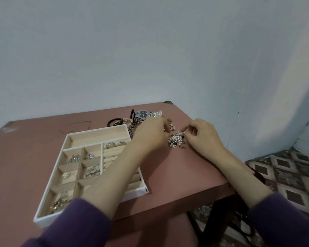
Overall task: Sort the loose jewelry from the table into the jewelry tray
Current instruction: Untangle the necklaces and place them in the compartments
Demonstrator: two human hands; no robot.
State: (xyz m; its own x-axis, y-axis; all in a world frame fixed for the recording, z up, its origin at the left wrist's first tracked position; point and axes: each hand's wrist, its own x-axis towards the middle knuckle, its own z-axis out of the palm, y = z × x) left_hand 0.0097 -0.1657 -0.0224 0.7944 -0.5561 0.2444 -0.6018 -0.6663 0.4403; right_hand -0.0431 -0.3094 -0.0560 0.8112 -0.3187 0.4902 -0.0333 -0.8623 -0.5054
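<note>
Two hands (151, 134) (202, 133), one jewelry tray (96, 131), one wristwatch (144, 114), one pearl cluster (176, 139), one table (168, 175)

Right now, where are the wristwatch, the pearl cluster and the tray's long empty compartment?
wristwatch (143, 114): head view, on its dark dial.
pearl cluster (176, 139): head view, on the white beads.
long empty compartment (98, 138): head view, on its bare floor at the tray's far end.

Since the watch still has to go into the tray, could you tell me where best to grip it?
Pinch the watch at its metal band, coming from the right. The band stretches out free there, while cords and bracelets crowd the case's left side. The left hand is nearest.
</note>
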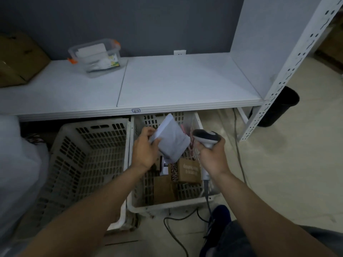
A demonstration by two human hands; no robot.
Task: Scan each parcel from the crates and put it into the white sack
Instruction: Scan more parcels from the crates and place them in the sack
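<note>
now parcel (171, 140) beside scanner (206, 137)

A small sticker (136, 110) is stuck on the front edge of the white shelf (185, 80). Something like "4-1" is written on it by hand, but it is blurred. Digits like "23" are seen on a black tag (165, 164) on a white parcel (164, 169) in the right crate (176, 205). Pale words are printed on the brown box (189, 169) beside it, and letters on its dark tape (174, 172). They are too blurred to be read.
</note>
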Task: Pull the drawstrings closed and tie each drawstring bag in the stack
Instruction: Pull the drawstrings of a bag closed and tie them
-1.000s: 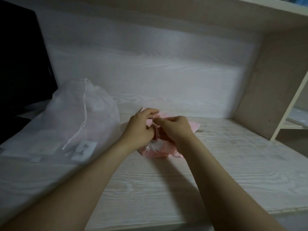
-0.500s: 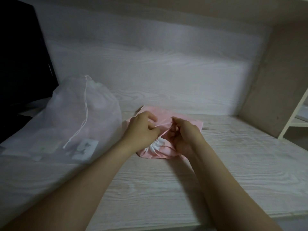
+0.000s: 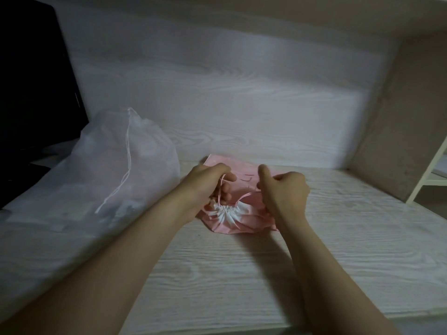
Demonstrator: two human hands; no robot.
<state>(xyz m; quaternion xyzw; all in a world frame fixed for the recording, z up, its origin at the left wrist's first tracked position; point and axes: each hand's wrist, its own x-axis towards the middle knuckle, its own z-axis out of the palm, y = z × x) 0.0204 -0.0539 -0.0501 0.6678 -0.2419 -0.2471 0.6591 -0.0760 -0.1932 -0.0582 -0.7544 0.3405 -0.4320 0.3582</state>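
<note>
Pink drawstring bag (image 3: 232, 221) lies on the worktop (image 3: 338, 262) near the middle of its back edge, seen from the head camera, its mouth gathered into white pleats. Our left hand (image 3: 205, 187) pinches the pink cord (image 3: 244, 197); our right hand (image 3: 283, 192) curls round its other end. We judge that we are tying: next, cross the ends and snug a knot. A white mesh bag (image 3: 125, 165) sits toward the left edge.

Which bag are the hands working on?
The pink bag, mouth gathered: the left hand and right hand grip its strings. The white bag lies untouched beside it.
</note>
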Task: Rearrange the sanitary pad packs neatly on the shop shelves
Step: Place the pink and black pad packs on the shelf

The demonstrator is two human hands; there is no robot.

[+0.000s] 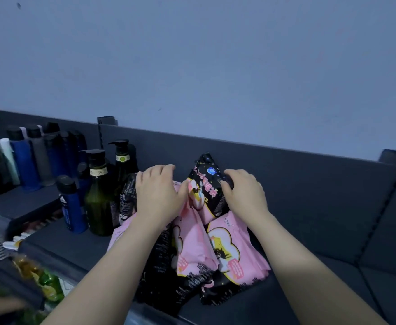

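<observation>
With the right grip point(244, 192) pinching the black pack point(204, 182), we should seat it upright beside the pink packs point(227, 249) (left grip point(159, 193), fingers flat, steadies them).

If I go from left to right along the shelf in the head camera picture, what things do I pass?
Row of capped bottles → blue bottle with a black cap → green pump bottle → left hand → black pack → right hand → bare back panel.
</observation>
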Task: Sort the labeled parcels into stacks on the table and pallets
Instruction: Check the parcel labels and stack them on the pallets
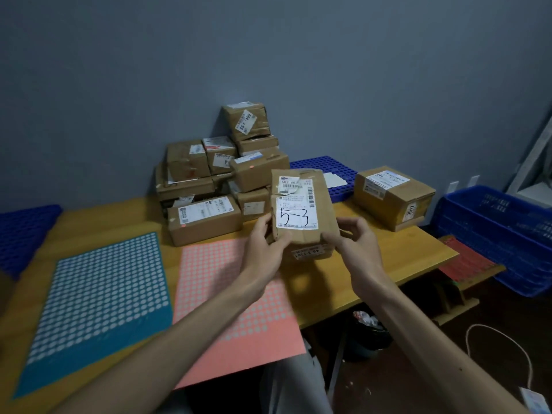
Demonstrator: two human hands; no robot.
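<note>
Parcel (301,210) marked "5-3" held tilted above table (373,273), left hand (265,246) and right hand (355,246) fingers gripping its lower corners.

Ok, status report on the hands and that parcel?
Both hands, left and right, gripping parcel marked 5-3, above table. Stack behind. Nothing in the way.

Teal dotted sheet (92,309) near counter's left front edge, pink dotted sheet (227,297) just beside; blue crate (501,234) off right edge.

Parcel pile (218,174) blocks the back — mats (98,309) bare.
</note>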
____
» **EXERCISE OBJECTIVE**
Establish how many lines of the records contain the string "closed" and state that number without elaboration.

» **WRITTEN REPLY**
2